Comparar lo anterior con imágenes que no hace mucho nos llegaban del exterior de países donde la escasez de productos de primera necesidad en supermercados literalmente vacíos era la norma, por mencionar un solo ejemplo, nos obliga a cuestionar no un sistema u otro, sino la inmoralidad en que incurren los modelos económicos que no han hecho otra cosa más que proteger a toda costa el capital que ha estado permanentemente en unas cuantas manos, sin importar mucho la forma en que se reinventan cada día esos sectores sociales no privilegiados para no desfallecer en su intento por seguir de pie en naciones desiguales y crueles, incluyendo, como vemos ahora, a esta.
Y si de desigualdades se trata, cómo pasar por alto las desigualdades migratorias.
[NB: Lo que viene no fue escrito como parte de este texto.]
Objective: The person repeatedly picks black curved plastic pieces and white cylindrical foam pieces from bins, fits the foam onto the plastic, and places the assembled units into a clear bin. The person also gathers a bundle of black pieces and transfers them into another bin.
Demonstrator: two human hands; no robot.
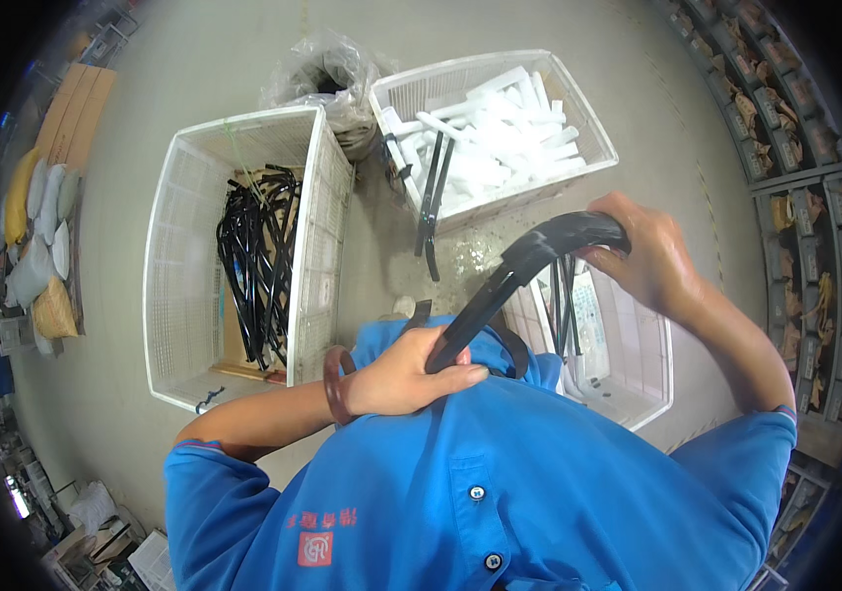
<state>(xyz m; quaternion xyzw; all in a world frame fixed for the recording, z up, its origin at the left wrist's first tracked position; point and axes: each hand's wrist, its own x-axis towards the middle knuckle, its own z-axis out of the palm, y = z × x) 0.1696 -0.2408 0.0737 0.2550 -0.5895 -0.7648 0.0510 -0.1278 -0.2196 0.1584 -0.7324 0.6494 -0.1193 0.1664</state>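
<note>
A bent black tube [485,297] slants across the front of my body. Its upper part looks thicker, like a dark sleeve over a thinner length, and curves over to the right. My left hand [406,374] is wrapped round the lower end near my chest, thumb lying along it. My right hand [647,254] grips the curved upper end, and its fingertips are partly hidden. Just beyond the tube, long black strips [433,202] hang at the near corner of a crate of white, tube-like pieces [495,138].
At the left, a white plastic crate [327,227] holds many black tubes [261,261]. Another white crate [649,345] stands close at the right with dark strips inside. A clear plastic bag [327,74] sits between the far crates. Bin shelves [800,236] line the right; sacks [46,222] lie far left.
</note>
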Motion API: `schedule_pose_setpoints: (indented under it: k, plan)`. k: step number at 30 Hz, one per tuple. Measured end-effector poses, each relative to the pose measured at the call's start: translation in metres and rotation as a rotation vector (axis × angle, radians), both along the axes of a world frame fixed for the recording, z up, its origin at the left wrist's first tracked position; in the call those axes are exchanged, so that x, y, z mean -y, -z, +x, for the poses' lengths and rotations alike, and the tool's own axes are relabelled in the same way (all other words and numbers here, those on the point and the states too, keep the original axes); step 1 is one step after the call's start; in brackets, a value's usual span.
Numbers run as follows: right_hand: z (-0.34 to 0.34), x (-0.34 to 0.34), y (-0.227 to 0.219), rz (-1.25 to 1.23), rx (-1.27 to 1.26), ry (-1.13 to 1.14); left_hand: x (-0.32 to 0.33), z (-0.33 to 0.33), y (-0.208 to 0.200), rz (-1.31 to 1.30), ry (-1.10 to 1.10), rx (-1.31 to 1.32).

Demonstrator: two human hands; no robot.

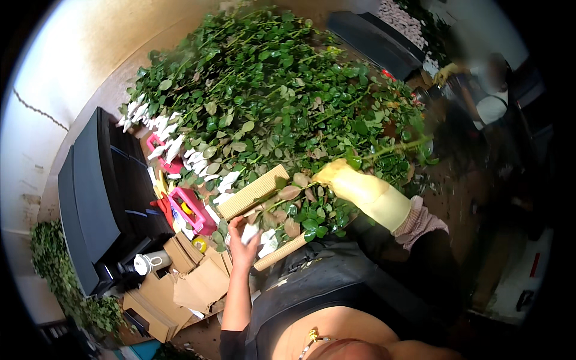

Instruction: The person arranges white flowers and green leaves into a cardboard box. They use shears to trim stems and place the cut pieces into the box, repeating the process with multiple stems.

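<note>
My bare left hand (243, 243) is raised at the near end of a ribbed cardboard strip (253, 191). Its fingers are apart, close beside a white-wrapped flower head (250, 233). A long yellow glove (366, 192) covers my right hand (332, 173), which is closed round a leafy rose stem (393, 147) whose green end sticks out to the right. Brownish leaves (289, 193) hang between both hands. Beyond them lies a large heap of leafy rose stems (258, 90), with white-wrapped heads (171, 135) along its left side. More leaves (318, 219) lie against my apron.
At left stand a dark grey box-like stand (99, 198), a pink plastic holder (191, 211), a white bottle (150, 263) and flattened cardboard (201, 282). A wooden edge (281, 251) runs before my apron. Another person (480, 96) is at the far right, blurred.
</note>
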State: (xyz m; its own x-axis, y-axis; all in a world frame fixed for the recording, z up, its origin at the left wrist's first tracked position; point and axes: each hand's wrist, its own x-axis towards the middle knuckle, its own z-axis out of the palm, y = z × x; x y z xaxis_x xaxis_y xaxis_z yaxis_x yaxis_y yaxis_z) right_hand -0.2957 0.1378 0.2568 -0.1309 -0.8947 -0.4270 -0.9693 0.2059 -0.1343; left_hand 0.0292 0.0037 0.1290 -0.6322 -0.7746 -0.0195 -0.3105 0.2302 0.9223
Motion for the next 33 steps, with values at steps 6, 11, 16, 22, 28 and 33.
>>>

Miles de inmigrantes sin estatus migratorio o con estatus temporales llevan a cabo labores esenciales en el rubro de la salud. Se desempeñan en enfermería, son doctores, técnicos, personal de emergencias médicas, paramédicos o cuidadores. Por ejemplo, los Dreamers conforman un grupo importante en este sector, donde unos 27,000 están ahora mismo en el frente de esta ardua batalla médica, con el riesgo de contagiarse y sin la garantía de que después de que todo esto termine su situación migratoria se arregle. Lamentablemente, sobre sus cabezas pende la decisión final sobre el programa DACA por parte de la Suprema Corte de Justicia, agravando de este modo la ansiedad de miles de jóvenes y sus familias que han demostrado plenamente su utilidad social en el complejo engranaje de Estados Unidos.
Ni qué decir de la tantas veces expuesta inmoralidad y cuasi esclavitud en que la nación más poderosa del planeta tiene a sus trabajadores agrícolas, un sector esencial que hace décadas debió legalizarse y concedérseles condiciones laborales dignas sobre el duro trabajo que realizan, bajo temperaturas infernales, cumpliendo horarios infames, con sueldos de miseria, expuestos a productos químicos dañinos y ahora nada menos que al coronavirus, y sin la posibilidad de tener acceso a la atención médica, dado que la gran mayoría carece de documentos legales. En efecto, el maltrato a los trabajadores agrícolas es una mancha indeleble en la historia de este país, del Congreso y de la Casa Blanca de esta y previas administraciones.
¿Pero saben qué es lo que peor? Que del mismo modo que los desastres desnudan las desigualdades y las injusticias, cuando estos terminan, la gente se reacomoda en su rutina y, como antes, vuelve a hacerse de la vista larga. La politiquería vuelve a reinar, la indignación va dando paso a la complacencia. Quizá haya un resquicio de esperanza en aquellos a quienes la indignación por las diferencias torne en agentes de cambio. Poco a poco, hasta que el próximo desastre nos vuelva a tocar.